EXHIBITIONS

KINJO 個展「Hey, River Snake C'mon.」

2022.08.27 - 09.18

KINJO 個展「Hey, River Snake C'mon.」より

 parcelでは、KINJOによる個展「Hey, River Snake C'mon.」が開催される。

 KINJOは東京都出身。沖縄にルーツを持ち、日本と関わりの深いアメリカ文化を題材にした絵画や立体、パフォーマンスを発表してきた。「暗闇に光る目」「シリアルパッケージ」「蛇」などの記号を、「描いて」は「消す」をくり返す作業のなかでアウトラインが薄ぼけ曖昧となり、作家自身のポートレイトのように愛嬌のある姿で「個人的な存在」に変容する。それはKINJOにとっての自画像のようなものであり、自身のルーツを掘り下げていく行為でもある。

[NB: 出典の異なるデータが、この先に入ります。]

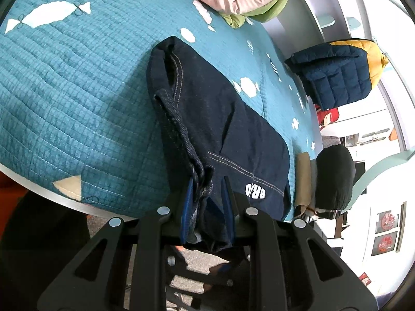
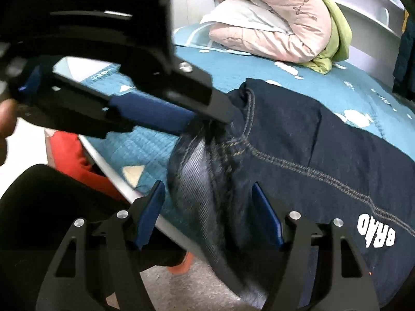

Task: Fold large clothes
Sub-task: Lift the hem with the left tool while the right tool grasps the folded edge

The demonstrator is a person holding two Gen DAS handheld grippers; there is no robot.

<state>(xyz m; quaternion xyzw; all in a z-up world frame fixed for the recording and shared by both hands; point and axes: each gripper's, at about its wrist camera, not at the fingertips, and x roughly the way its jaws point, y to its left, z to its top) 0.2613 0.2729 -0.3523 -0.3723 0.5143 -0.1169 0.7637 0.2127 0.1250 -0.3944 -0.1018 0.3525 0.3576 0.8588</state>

 本展では、暗闇に光る目を描いた「One’s Eyes」、生き物やアニメのシーンをモチーフとした作品、それらをパッチワークした作品シリーズなど、大小のキャンバスをインスタレーションとともに展示する。

 暗闇のなかに光るキャラクターのような目を描いたKINJOの代表的なシリーズは、作家自身が幼少期に他人の目や向けられる視線に苦手意識を持っていたことが原点にあるという。歳を重ねることでその視線に対する恐怖心は薄れていった作家だが、当時の意識は心のなかにとどまっており、目がモチーフの作品をつくるようになった。

  KINJOの描く目は抽象化され、キャラクターやアニメを通して既視感があるからこそ、私たちはそれを即時に「目」だと認識できる。絵画のなかにある目はこちら側のどこかを見ているようだが、しかし全体像は闇に隠れ明らかになっていない。視線を注ぐ側・受ける側の両者にはあいだがあり、視線を受ける側は相手の姿かたちや目線の行き先を知らないまま、キャンバスの向こうに想像をめぐらせることとなる。

 いっぽう、生き物をモチーフとした作品シリーズは、KINJOの親族が様々な種類の動物を多く飼育していることから、身近な存在のひとつとして描かれている。そこには人命より寿命の短いペットが家に迎えられ、死に、繁殖してまた新しく生まれるというサイクルがあり、同時にその周囲ではペットを飼うこと自体についての議論も起こる。しかし周囲の意見はペットの存在と密接にある作家の感情とは少し離れたところにあり、また飼い主ではなく時折飼育を手伝っている作家に対して直接ぶつけられるものでもなく、そこにはKINJOにしか感じ得ない、他人との意識のずれやすれ違いが生じている。

 アニメのシーンが描かれている作品も同様だ。KINJOの扱う一見キャッチーなモチーフは、記号的なメッセージではなく、作家自身のルーツともいえるような個人的な事象の表現として描かれている。それらはキャンバスの上で描いては消され、時に異なる断片的なモチーフが接ぎ合わされる。何かの目、生き物を飼うという行為に伴う社会性、フィクションと現実との関係性など、それらを描く行為を繰り返しながら、他者との感情のすれ違いやコミュニケーションに生まれる歪み、そしてそのなかにいる自身に対しての客観的な視点を、KINJOはキャンバス上に描き出している。